The k-nearest-neighbors method determines the affiliation of an object to a class, taking into account the majority principle meaning that an object is added to the class that is most strongly represented in its neighborhood. To determine the distances between two objects, the Euclidean distance is often used. However, there are alternatives, such as the Manhattan metric, which in certain circumstances may work better. A commonly used method to find a suitable k is to run the algorithm with different values for k and then use the most suitable value. As a general rule, it should be noted that a multi-dimensional space can be used instead of a two-dimensional space.
Support Vector Machine
The Support Vector Machine represents each object as a vector in an n-dimensional vector space. Especially for training data that is not linear separable, this is important so that the vectors can be separated by a plane. To separate the different vectors linearly, you choose a hyperplane so that the vectors are as far away from it as possible. Further objects are then classified according to their position in this hyperspace. In the example shown above, the original two-dimensional vectors are mapped into a three-dimensional space. As can be seen, the vectors in two-dimensional space cannot be separated linearly but the three-dimensional space, however, it is possible to place a plane “e” in such a way that the two sets can be separated linearly.
With neural networks, it is possible to classify content in images such as objects, faces, and places with a high degree of certainty if sufficient training data is available. Object recognition has been becoming increasingly popular within the scope of neural networks because of its ability to achieve very good results. Our blog entry on neural networks shows this method in detail.

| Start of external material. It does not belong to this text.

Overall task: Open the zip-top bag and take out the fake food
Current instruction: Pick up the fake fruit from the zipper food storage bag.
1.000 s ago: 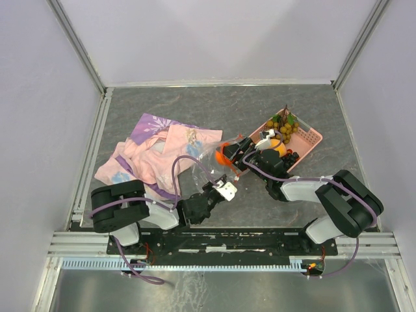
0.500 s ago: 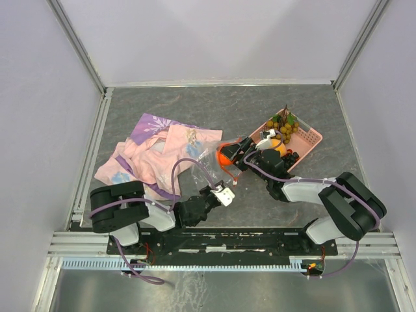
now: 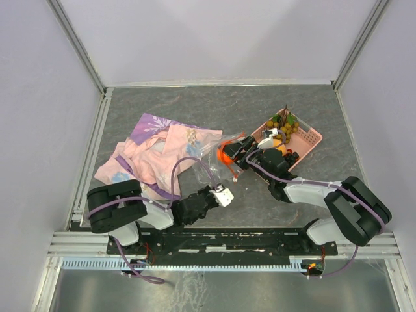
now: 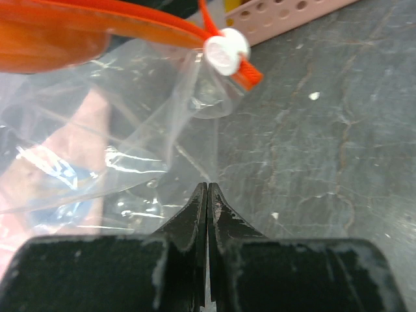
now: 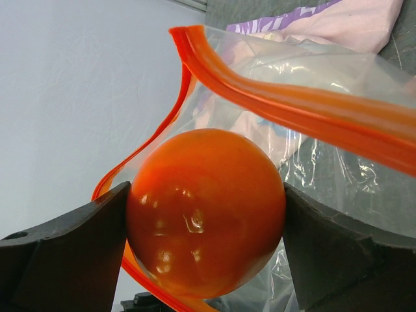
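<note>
The left tool [image 4: 207, 195] is pinching the clear film of the zip-top bag [image 4: 123, 149], anchoring it — the right tool [image 5: 205, 218] is clamping the orange fake fruit [image 5: 201, 188] inside the open mouth, probably to pull it free.

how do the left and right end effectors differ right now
The left end effector has its fingers pressed together, pinching clear film of the zip-top bag; the right end effector has its fingers spread wide around the red-orange fruit. The left grips away from the zip strip; the right holds at the bag's open mouth. Both are shut on something.
</note>
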`<state>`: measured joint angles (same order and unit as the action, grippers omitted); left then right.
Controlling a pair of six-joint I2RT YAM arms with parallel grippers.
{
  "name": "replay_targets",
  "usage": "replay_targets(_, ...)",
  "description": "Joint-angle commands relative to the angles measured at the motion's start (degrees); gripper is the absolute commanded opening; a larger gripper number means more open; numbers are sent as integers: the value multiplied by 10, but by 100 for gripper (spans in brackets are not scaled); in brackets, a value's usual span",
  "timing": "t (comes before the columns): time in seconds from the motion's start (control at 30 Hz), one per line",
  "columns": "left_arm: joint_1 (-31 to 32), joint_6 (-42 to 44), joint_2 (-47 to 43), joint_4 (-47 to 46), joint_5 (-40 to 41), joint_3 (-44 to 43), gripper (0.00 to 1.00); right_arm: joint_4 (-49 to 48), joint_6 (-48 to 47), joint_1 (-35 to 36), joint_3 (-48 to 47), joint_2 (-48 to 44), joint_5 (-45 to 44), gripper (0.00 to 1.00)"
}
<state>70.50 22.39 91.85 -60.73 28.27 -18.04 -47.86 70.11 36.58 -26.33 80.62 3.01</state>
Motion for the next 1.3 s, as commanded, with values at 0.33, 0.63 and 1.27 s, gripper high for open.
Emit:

Challenges of Classification
When choosing the appropriate classifier, the following characteristics must be taken into account:
The accuracy of the classification depends on the rules used. It must be remembered that the accuracy on the training data versus the untrained data is usually different, so it is always possible that a machine learning model produces perfect results for the training data but not for the test data. However, it is possible that poor accuracy is only achieved when classifying new data. In the end, the ratio of correctly classified objects determines the accuracy of the model.
Under certain circumstances, the speed of classification can be an important criterion for a model. For example, a classifier may achieve 90% accuracy in one-hundredth of the time compared to a classifier that achieves 95% accuracy. So it may be better to do without accuracy if you can achieve an improvement in speed instead.
It may be important that it is easy to understand how a classifier arrives at its end result. Even if the result is accurate and fast, above all, people working with the model must have confidence that the model produces a valid result (ie; when making important business decisions)
The use of classification offers many exciting applications in diverse disciplines, such as computer vision; where the aim is to give a computer a visual understanding of the world, which, in turn, is used in various aspects such as self-propelled cars and object recognition. The use of machine learning has many other uses as well, for example, the ability to classify spam/non-spam emails or even in the field of medicine for the early detection of diseases.